Enviada em 02/08/2021

Em meados a pandemia, segundo Ministério da Saúde, “a doação de órgãos diminuiu 40% em relação ao ano de 2019”, não só o Brasil mas também o mundo inteiro sofre com isso, principalmente, por causa da quantidade de número de pessoas na fila de espera e a baixa a quantidade de doadores. Dados estatísticos anunciados pelo G1 dizem que o índice vem diminuindo e atualmente a taxa é de 15 doadores por milhão de população.

Uma pessoa tem a possibilidade de salvar mais de oito pessoas doando seus órgãos após aprovação de morte encefálica onde apenas o cérebro sofre danos ou uma pessoa viva que quer doar em sua consciência, outro problema recorrente a essa situação é o preconceito e aprovação familiar, parte da sociedade na aprova por motivos racistas, umas das razões pela qual um parente recusa a doação de órgãos é a falta de conhecimento sobre o que é morte encefálica, um processo de reversível.

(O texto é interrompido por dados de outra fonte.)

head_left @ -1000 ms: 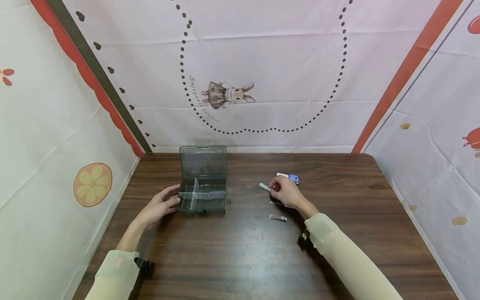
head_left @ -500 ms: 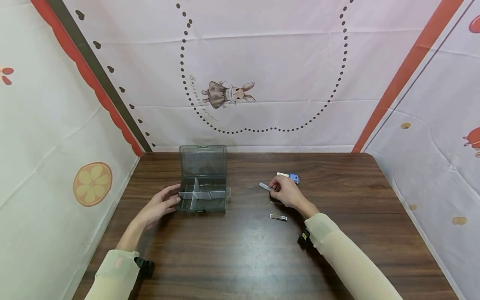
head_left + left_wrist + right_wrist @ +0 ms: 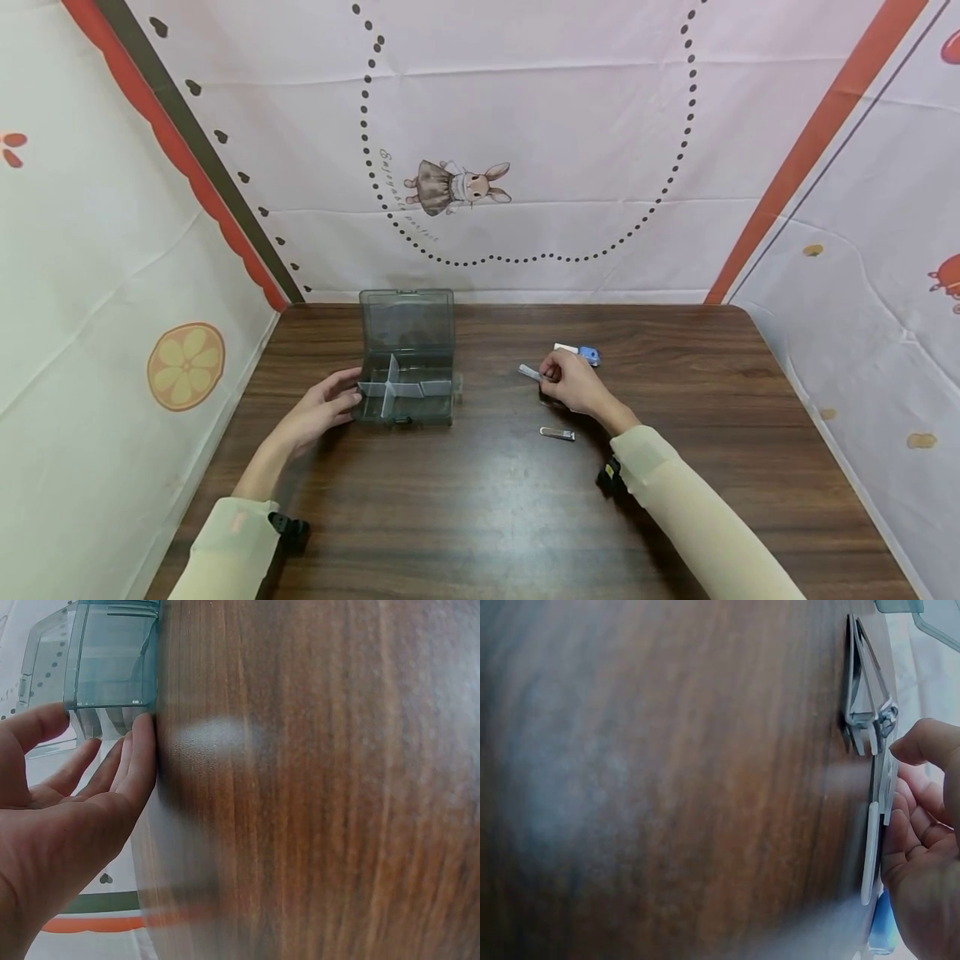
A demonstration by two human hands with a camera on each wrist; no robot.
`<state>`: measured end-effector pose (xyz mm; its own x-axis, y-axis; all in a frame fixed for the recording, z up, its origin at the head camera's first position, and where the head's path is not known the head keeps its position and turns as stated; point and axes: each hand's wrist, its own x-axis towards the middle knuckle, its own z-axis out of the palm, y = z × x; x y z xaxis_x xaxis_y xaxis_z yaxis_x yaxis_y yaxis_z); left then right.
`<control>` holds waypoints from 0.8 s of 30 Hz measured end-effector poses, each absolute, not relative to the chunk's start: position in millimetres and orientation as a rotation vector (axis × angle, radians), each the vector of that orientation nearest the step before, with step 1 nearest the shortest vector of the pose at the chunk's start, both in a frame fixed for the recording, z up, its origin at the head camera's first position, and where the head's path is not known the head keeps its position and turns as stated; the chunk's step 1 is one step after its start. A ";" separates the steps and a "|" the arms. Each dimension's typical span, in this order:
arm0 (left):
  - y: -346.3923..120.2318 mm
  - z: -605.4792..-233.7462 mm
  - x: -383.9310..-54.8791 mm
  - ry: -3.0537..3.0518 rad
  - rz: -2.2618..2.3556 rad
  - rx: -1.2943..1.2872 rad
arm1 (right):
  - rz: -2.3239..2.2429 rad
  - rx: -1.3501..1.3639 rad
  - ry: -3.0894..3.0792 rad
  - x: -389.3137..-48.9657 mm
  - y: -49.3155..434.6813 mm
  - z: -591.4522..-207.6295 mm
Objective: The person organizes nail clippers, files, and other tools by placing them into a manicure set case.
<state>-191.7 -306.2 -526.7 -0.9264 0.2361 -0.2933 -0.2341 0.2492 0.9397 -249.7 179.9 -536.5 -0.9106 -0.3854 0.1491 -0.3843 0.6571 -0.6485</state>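
My left hand (image 3: 321, 412) rests at the left side of a translucent green divided box (image 3: 423, 410), whose lid (image 3: 407, 321) stands raised at the back. In the left wrist view its fingers touch the box's (image 3: 112, 660) wall, loosely extended. Further right, my right hand (image 3: 576, 385) pinches a slim pale strip (image 3: 528, 372) low over the table; the fingers cover its other end. A metal nail clipper (image 3: 557, 433) lies in front of that hand. Beneath the hand, in the right wrist view, is a thin white piece (image 3: 870, 855).
Behind the right hand lies a small blue item (image 3: 589, 356) beside a white one (image 3: 564, 348), partly hidden. Pale dividers (image 3: 390, 389) split the box inside. The brown wooden table (image 3: 465, 517) meets a printed cloth (image 3: 570, 167) at its back.
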 end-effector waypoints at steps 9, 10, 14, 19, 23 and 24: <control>-306.7 -528.2 -191.9 2.161 1.699 -0.018 | -1.157 -0.639 2.822 -249.7 180.2 -534.8; -306.8 -528.2 -191.7 2.162 1.698 -0.019 | -1.163 -0.630 2.815 -249.7 180.7 -534.8; -307.8 -528.6 -191.5 2.163 1.700 -0.023 | -1.178 -0.597 2.781 -249.8 182.4 -533.9; -308.1 -528.6 -191.1 2.158 1.702 -0.010 | -1.184 -0.578 2.751 -249.7 183.3 -531.8; -307.7 -529.5 -191.3 2.153 1.708 -0.008 | -1.202 -0.585 2.736 -249.7 183.5 -530.5; -307.7 -529.9 -191.2 2.153 1.707 -0.004 | -1.208 -0.588 2.733 -249.6 183.6 -530.1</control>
<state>-191.2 -307.7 -529.9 -0.9236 0.2359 -0.3022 -0.2405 0.2575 0.9359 -249.6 183.6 -530.1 -0.9210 -0.3838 0.0669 -0.3078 0.6115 -0.7289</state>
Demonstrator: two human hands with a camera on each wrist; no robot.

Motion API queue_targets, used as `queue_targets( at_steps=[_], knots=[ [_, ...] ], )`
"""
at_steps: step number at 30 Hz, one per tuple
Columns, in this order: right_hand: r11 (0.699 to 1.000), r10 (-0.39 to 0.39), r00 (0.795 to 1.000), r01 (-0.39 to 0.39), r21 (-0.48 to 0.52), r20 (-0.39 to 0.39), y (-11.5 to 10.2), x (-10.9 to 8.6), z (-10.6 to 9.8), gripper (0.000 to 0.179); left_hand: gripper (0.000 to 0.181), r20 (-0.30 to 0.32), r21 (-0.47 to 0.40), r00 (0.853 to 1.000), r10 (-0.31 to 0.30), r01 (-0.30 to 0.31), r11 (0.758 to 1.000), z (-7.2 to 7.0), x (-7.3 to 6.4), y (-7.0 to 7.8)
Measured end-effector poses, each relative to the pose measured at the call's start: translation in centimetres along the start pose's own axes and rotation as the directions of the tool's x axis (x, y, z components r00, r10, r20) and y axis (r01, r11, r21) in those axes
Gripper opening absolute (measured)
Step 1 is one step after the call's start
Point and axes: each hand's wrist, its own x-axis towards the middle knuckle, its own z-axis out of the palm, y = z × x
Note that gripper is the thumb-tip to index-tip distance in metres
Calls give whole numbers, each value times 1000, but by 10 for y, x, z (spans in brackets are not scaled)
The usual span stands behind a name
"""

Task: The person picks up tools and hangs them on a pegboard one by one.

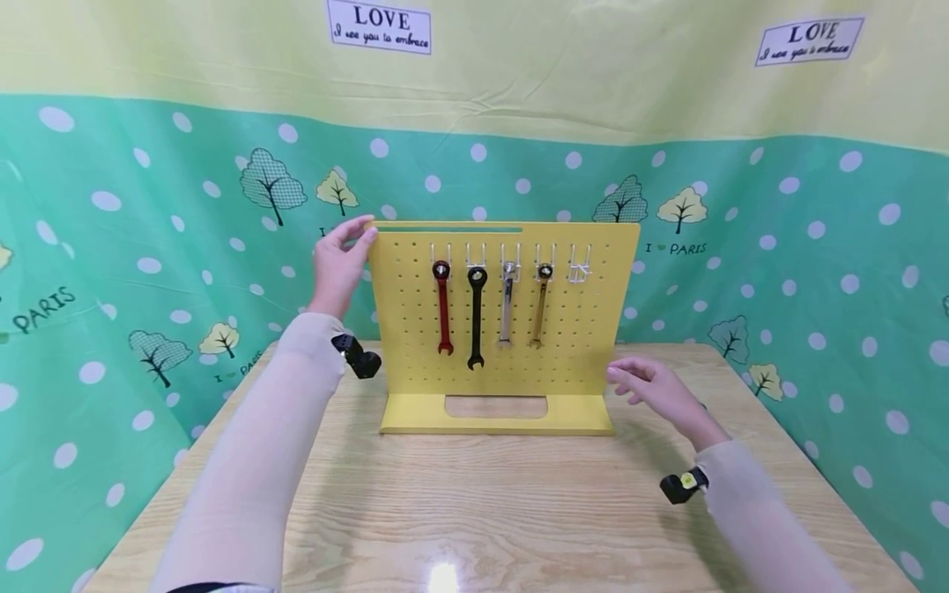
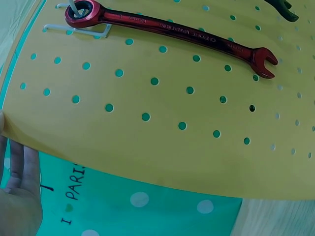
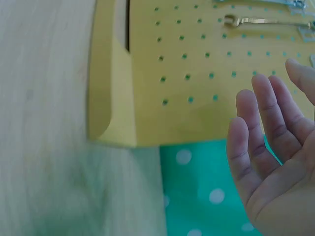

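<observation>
A yellow pegboard (image 1: 400, 354) stands upright on its flat base. My left hand (image 1: 339, 268) pinches its top left corner, thumb in front and fingers behind, as the left wrist view also shows. Four hooks carry combination wrenches hung by their ring ends: a red wrench (image 1: 444, 309), a black wrench (image 1: 477, 321), a silver wrench (image 1: 507, 309) and a gold wrench (image 1: 541, 309). By the board's lower right edge, my right hand (image 1: 660, 394) holds nothing, its fingers loosely extended. In the right wrist view its palm (image 3: 285, 191) faces the camera, beside the board.
A white hook (image 1: 580, 270) at the right end of the row bears no wrench. The wooden table (image 1: 474, 502) extends in front of the board. Behind and on both sides hangs a green and yellow patterned curtain (image 1: 222, 140).
</observation>
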Motion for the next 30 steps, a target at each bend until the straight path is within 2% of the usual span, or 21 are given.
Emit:
queue_targets(
  at_steps=[7, 13, 22, 26, 30],
  knots=[
    [998, 53, 998, -54, -38, -20, 24, -17, -14, 56, 34, -3, 12, 1000, 0, 0, 1000, -1, 1, 1],
    [985, 124, 991, -129, -111, -51, 48, -34, -27, 64, 35, 0, 15, 1000, -3, 3, 1000, -1, 2, 1],
    [971, 199, 977, -207, -117, -74, 87, -58, -49, 69, 36, -1, 4, 1000, -15, 15, 1000, 0, 0, 0],
    [952, 230, 968, -245, -181, -99, 102, -65, -61, 66, 36, 1, 4, 1000, -11, 11, 1000, 1, 0, 1],
    [931, 307, 949, -316, -181, -78, 115, -70, -74, 69, 36, 3, 3, 1000, -6, 6, 1000, 1, 0, 1]
  ],
)
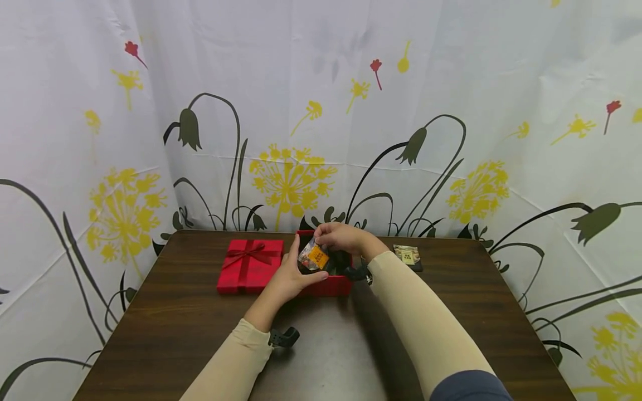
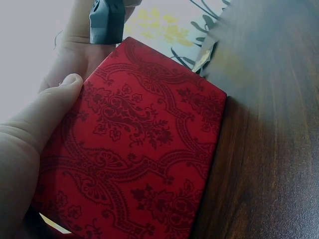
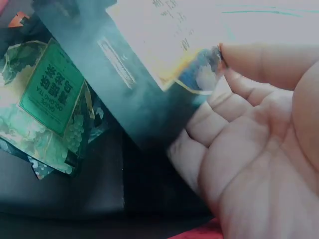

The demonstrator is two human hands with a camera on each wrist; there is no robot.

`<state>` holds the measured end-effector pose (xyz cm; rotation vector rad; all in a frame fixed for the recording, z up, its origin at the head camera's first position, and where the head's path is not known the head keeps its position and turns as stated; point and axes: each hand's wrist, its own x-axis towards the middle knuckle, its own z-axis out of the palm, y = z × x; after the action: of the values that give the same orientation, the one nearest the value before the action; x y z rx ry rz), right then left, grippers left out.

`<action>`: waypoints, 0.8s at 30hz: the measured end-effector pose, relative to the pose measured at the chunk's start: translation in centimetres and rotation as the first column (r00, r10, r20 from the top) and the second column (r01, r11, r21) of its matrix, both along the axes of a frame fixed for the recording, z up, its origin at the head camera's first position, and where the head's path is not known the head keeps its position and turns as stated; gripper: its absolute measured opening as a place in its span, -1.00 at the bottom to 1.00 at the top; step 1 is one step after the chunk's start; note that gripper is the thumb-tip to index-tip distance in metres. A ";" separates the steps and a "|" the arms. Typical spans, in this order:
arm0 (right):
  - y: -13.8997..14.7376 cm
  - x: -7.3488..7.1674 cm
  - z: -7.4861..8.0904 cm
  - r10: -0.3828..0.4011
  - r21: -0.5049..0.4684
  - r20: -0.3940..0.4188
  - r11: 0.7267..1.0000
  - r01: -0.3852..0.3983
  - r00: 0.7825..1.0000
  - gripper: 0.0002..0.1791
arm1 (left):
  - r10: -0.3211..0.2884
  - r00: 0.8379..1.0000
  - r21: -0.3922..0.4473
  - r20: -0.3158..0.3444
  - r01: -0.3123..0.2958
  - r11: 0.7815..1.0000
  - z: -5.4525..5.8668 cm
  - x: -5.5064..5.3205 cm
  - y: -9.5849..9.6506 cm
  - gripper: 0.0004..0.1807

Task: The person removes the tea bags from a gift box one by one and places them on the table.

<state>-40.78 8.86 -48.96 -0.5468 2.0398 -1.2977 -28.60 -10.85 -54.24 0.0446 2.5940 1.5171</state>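
Observation:
A black-lined red gift box [image 1: 328, 287] stands open near the table's back edge. My left hand [image 1: 288, 275] holds its near left corner, fingers along the left side and thumb over the front rim. In the left wrist view, the thumb lies against the box's patterned red wall [image 2: 134, 134]. Over the box, my right hand [image 1: 343, 236] pinches a tea packet [image 1: 314, 256] with an orange label by its edge. The right wrist view shows that hand's thumb and fingertips on the packet's corner. Beyond it, a green-labelled oolong tea packet [image 3: 47, 94] lies inside the box.
The box's red lid [image 1: 251, 266], with a ribbon bow, lies left of the box. Another tea packet [image 1: 408, 257] lies on the table to the right. The brown wooden table [image 1: 165, 312] backs onto a white flower-printed curtain [image 1: 321, 111].

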 end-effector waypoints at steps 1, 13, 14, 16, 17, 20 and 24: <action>0.0 0.1 0.0 -0.008 -0.003 -0.006 1.000 0.008 1.000 -0.91 | -0.001 1.000 -0.006 0.000 0.001 1.000 0.0 0.0 0.0 0.47; -0.4 1.6 -0.7 -0.075 0.059 -0.210 0.994 0.089 0.975 -0.72 | -0.007 1.000 -0.018 -0.012 0.006 1.000 -0.3 -0.1 -0.2 0.55; -0.4 1.6 -0.7 -0.084 0.054 -0.206 0.994 0.098 0.975 -0.68 | -0.008 1.000 -0.022 -0.011 0.008 1.000 -0.3 -0.1 -0.2 0.55; -0.4 1.8 -0.8 -0.093 0.042 -0.202 0.994 0.103 0.975 -0.61 | -0.010 1.000 -0.029 -0.011 0.010 1.000 -0.4 0.0 -0.2 0.55; -0.5 1.8 -0.8 -0.093 0.021 -0.191 0.995 0.098 0.977 -0.59 | -0.011 1.000 -0.031 -0.012 0.010 0.999 -0.4 0.0 -0.1 0.54; -0.4 1.9 -0.8 -0.107 -0.050 -0.165 0.994 0.100 0.980 -0.56 | -0.012 1.000 -0.031 -0.013 0.011 0.999 -0.4 0.0 -0.2 0.54; -0.1 1.9 -0.9 -0.151 -0.173 -0.120 0.976 0.129 0.981 -0.58 | -0.009 1.000 -0.035 -0.010 0.009 0.999 -0.4 -0.1 -0.2 0.54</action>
<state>-38.89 8.80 -49.87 -0.5859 2.1233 -1.5621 -28.73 -11.05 -54.63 0.0605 2.6233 1.4719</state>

No Brasil, existe um dos maiores sistemas de Saúde Pública do mundo, o Sistema Único de Saúde (SUS), grande aliado em doações de órgãos mas atualmente com o ritmo lento e maiores impendimentos para doações a fila por transplantes vem aumentando cada vez mais.

Os órgãos responsáveis por esse problema deveriam recolocar divulgações sobre doações de órgãos, com isso, ele estará incentivando a população e às conscientizando à ajudar e até salvar uma vida, as famílias deve conceituar que essa grande dificuldade que estamos enfrentando deve ser resolvida com doações, estabelecer que isso é a melhor maneira de preservar a vida humana.